**PROMPT:** Starting at the line that holds "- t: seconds" and stopping at the line that holds "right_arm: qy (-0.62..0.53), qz", restate the records below word for word, with both of those lines included.

**DATA PROVIDED:**
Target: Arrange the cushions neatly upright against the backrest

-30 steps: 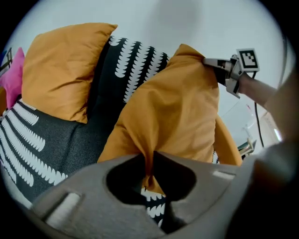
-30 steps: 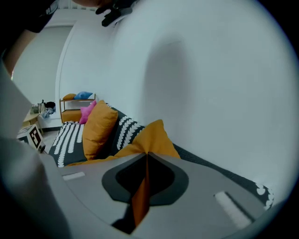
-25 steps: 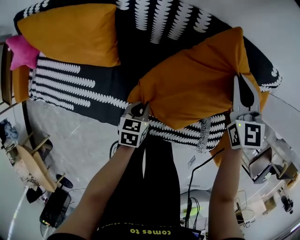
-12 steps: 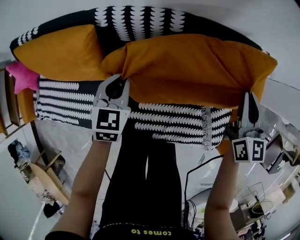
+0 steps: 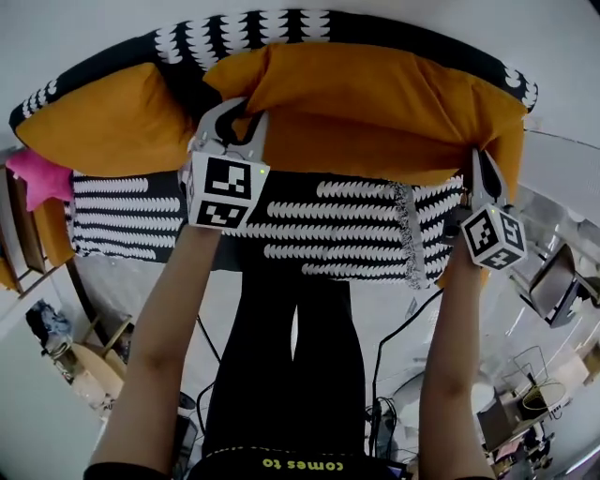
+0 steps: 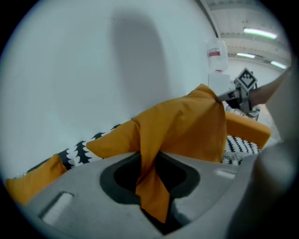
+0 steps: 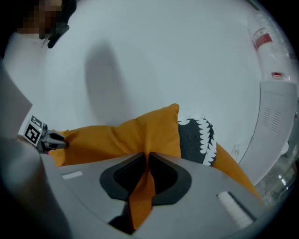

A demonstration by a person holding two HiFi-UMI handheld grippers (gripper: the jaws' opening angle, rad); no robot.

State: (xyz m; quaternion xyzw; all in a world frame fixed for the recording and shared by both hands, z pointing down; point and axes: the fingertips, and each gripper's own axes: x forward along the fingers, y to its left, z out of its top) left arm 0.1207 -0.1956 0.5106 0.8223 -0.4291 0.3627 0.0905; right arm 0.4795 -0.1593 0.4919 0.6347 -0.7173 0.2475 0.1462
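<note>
The black sofa with rows of white scallops (image 5: 328,230) carries three things. A large mustard-orange fabric cushion (image 5: 375,103) is spread across its patterned backrest (image 5: 281,23). A second orange cushion (image 5: 98,131) leans at the left end, and its inner corner is just beside the large one. A small pink star-shaped pillow (image 5: 30,178) sits at the far left edge, below that second cushion.

We hold the large cushion by its two lower corners. The left tool (image 5: 236,114) has a twisted fold of orange cloth clamped between its jaws, with a tail of fabric hanging through. The right tool (image 5: 479,161) pinches the opposite corner the same way. The jaws of both tools have just been opening a little, yet cloth is between each pair and the pads press on it.

The cushion looks long and plump, stretched sideways between the tools, and its upper edge lies close under the top of the backrest. Its surface is smooth in the middle and gathers into creases toward each gripped corner. We cannot tell whether its lower edge rests on the seat. A plain white wall (image 6: 93,70) rises behind the sofa.
</note>
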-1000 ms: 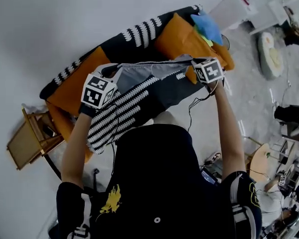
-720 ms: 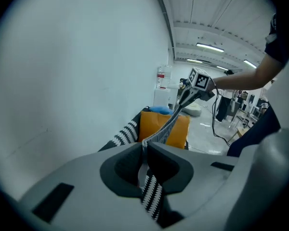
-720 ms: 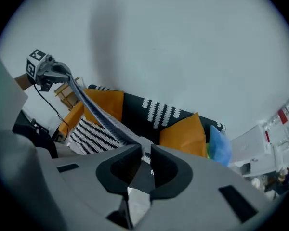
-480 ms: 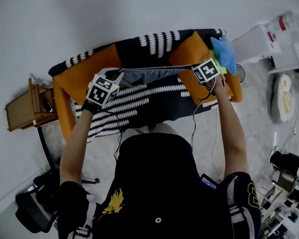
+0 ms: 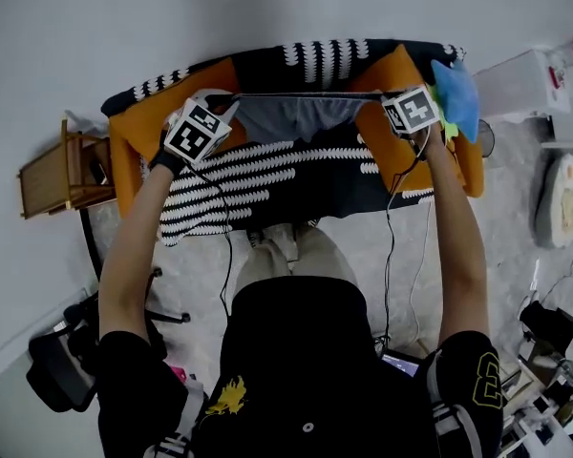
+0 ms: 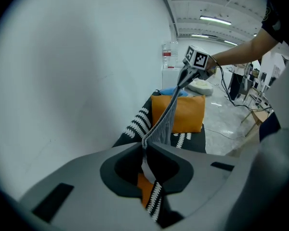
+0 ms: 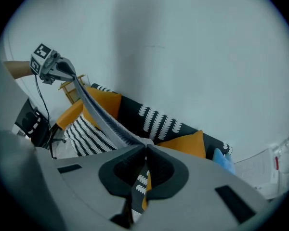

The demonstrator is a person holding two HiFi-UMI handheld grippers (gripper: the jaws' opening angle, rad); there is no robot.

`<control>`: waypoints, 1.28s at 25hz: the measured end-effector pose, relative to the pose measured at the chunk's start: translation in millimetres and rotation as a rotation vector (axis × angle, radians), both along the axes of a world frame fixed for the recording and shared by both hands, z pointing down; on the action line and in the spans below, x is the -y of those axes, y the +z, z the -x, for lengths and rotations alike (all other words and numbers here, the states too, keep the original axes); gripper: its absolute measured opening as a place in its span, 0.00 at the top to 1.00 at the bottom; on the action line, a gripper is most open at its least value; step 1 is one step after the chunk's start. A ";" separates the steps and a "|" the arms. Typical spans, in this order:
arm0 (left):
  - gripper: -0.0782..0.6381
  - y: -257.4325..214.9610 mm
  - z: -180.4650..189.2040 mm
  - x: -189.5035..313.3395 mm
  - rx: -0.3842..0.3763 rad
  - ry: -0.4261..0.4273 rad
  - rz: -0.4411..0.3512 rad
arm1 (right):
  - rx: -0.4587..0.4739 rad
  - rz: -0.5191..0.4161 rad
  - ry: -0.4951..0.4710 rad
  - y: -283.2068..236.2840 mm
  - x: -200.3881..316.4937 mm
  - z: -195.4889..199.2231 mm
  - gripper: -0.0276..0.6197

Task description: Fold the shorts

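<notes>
Grey shorts (image 5: 291,114) hang stretched by their waistband between my two grippers, above a black sofa with white patterns (image 5: 296,175). My left gripper (image 5: 220,103) is shut on the left end of the waistband, and the cloth (image 6: 164,121) runs away from its closed jaws towards the other gripper (image 6: 190,66). My right gripper (image 5: 387,98) is shut on the right end; the band (image 7: 106,117) leads from its jaws to the left gripper (image 7: 55,67). The shorts' body sags below the taut top edge.
Orange cushions (image 5: 387,151) sit on both ends of the sofa, with a blue cloth (image 5: 456,98) at its right end. A wooden stool (image 5: 62,175) stands left of the sofa, against the white wall (image 5: 267,8). White boxes (image 5: 535,79) and cables lie on the floor at right.
Both grippers have moved forward and down towards the sofa back with the shorts. The waistband is pulled straighter and tauter between them than before.
</notes>
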State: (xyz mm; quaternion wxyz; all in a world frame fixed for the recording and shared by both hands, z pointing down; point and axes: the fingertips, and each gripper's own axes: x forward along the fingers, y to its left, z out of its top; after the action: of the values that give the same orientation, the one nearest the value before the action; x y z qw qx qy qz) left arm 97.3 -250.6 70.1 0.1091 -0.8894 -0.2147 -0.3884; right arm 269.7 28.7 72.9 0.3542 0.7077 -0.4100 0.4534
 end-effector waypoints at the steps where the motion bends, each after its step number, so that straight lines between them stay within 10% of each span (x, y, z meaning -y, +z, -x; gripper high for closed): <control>1: 0.84 -4.5 1.9 -2.3 -0.019 0.015 -0.006 | -0.017 -0.009 0.011 -5.3 -2.9 3.7 0.91; 10: 0.84 47.4 87.9 -68.8 -0.136 0.211 -0.059 | -0.071 -0.012 0.146 63.1 -76.1 115.8 0.91; 17: 0.84 219.2 198.4 -157.3 0.067 0.285 -0.015 | 0.026 0.140 0.185 237.8 -157.9 233.5 0.91; 32: 0.84 481.3 321.9 -259.1 0.354 0.078 0.209 | 0.257 0.184 0.337 470.6 -265.8 369.8 0.91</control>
State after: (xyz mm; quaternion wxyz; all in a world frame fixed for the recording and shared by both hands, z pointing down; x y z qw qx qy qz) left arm -224.6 8.5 551.4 -0.0083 -0.8049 -0.3039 -0.5096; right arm -100.1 294.5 543.5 0.2813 0.6674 -0.2849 0.6278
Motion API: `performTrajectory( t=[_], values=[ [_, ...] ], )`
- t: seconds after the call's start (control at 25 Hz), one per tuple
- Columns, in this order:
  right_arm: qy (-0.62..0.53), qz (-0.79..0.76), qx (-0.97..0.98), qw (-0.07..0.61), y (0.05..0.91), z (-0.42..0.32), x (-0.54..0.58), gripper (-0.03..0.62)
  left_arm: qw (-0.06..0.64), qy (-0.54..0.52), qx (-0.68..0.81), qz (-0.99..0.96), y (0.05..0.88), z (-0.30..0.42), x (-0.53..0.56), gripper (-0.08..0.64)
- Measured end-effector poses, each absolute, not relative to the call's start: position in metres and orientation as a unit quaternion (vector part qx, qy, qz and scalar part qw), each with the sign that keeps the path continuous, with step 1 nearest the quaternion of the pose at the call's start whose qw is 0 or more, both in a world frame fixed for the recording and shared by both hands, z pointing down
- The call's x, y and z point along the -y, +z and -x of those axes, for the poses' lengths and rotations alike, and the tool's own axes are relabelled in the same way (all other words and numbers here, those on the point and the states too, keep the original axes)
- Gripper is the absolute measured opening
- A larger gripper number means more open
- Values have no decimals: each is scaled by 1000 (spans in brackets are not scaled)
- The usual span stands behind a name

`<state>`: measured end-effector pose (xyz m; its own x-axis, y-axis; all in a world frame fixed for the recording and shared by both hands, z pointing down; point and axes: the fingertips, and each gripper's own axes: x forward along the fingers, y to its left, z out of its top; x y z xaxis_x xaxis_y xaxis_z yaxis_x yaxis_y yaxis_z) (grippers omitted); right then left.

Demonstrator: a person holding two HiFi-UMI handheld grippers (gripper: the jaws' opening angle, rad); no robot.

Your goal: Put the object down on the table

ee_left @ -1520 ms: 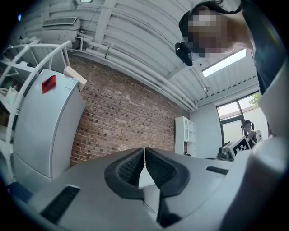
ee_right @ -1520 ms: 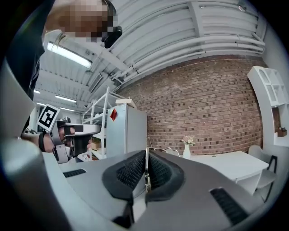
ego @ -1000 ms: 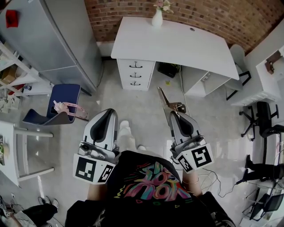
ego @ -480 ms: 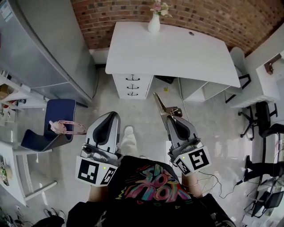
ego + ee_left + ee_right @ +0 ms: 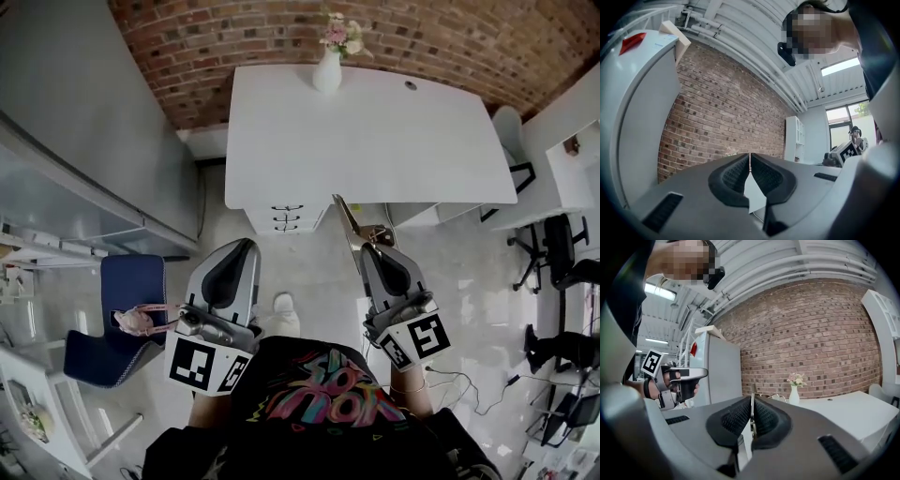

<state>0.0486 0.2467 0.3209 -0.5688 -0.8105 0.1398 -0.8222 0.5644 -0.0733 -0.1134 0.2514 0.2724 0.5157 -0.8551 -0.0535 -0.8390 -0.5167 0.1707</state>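
My right gripper is clamped on the scissors, held over the floor just short of the white table, so next I need to reach forward and lower them.

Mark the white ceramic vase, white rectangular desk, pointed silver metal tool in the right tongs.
white ceramic vase (image 5: pixel 327 75), head view, its belly.
white rectangular desk (image 5: pixel 375 141), head view, bare top.
pointed silver metal tool (image 5: pixel 345 214), head view, blade.
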Motion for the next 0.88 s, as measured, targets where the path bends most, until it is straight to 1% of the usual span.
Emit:
performTrajectory(
  t=[0.4,0.68,0.88],
  values=[
    [69,-495,865,43,322,-21,-183,18,74,-62,465,-880,280,147,-184,32],
    [82,-507,856,59,336,-29,-159,18,95,-58,459,-881,294,146,-159,32],
    [85,-501,859,61,348,-37,-125,18,94,-55,465,-878,304,138,-127,32]
  ],
)
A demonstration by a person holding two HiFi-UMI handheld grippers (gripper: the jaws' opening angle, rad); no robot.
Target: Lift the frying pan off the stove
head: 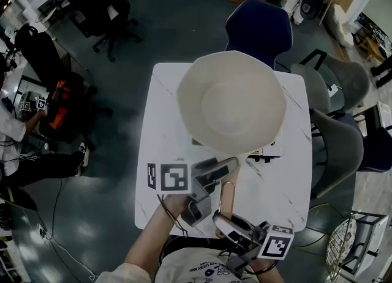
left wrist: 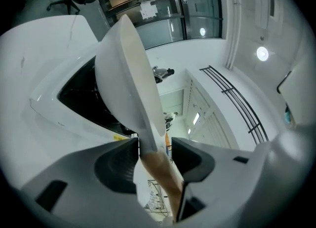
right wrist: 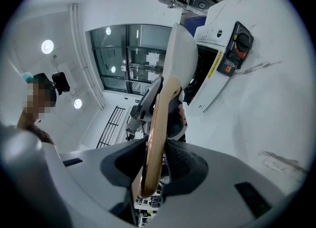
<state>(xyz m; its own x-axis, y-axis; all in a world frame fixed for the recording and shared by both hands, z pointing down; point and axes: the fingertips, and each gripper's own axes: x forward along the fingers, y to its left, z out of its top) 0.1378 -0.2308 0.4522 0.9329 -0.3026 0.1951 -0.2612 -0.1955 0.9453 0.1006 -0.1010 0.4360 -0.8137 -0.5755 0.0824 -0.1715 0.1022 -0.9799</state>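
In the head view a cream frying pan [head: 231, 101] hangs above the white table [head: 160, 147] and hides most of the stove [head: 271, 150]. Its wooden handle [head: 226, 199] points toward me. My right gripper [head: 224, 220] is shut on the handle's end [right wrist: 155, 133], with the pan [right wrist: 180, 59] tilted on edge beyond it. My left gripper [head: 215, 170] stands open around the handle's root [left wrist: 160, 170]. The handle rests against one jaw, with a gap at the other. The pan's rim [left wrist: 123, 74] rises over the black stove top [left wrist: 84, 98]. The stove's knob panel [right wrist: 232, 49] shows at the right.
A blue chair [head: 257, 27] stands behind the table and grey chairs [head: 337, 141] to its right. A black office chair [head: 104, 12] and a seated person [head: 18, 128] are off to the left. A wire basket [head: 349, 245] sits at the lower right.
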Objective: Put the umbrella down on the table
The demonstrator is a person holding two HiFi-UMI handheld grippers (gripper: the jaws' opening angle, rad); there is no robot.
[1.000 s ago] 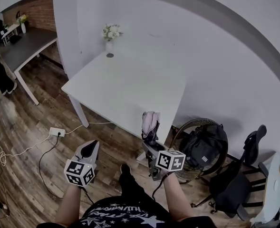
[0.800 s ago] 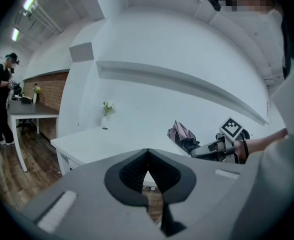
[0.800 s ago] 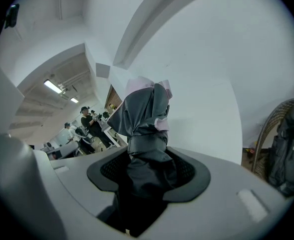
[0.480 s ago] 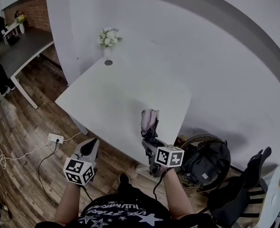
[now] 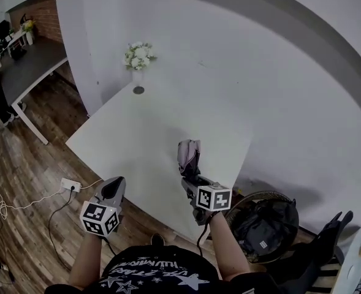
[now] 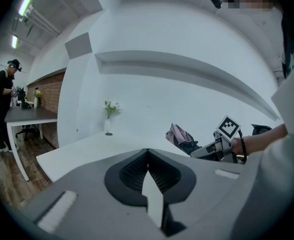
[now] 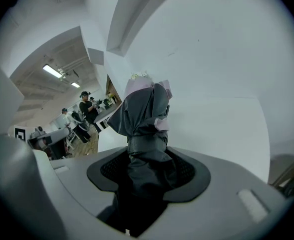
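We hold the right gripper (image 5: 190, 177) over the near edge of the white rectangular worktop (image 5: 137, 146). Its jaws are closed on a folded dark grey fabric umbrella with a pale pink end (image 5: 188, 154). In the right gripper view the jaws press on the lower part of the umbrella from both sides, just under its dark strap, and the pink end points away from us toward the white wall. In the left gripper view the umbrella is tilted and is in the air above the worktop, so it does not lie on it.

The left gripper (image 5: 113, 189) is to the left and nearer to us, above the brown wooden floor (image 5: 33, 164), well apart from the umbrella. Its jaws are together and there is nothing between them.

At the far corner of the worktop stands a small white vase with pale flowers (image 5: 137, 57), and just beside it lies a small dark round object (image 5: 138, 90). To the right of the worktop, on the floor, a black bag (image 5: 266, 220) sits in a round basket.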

**REPLY:**
- t: seconds after the call's start (control at 25 Hz), one per tuple
- Columns, in this order:
  right_arm: qy (-0.62..0.53), qz (-0.79..0.76), qx (-0.97..0.98), qw (-0.07..0.61), y (0.05..0.91), z (-0.42..0.32), x (-0.54..0.58), gripper (-0.03..0.62)

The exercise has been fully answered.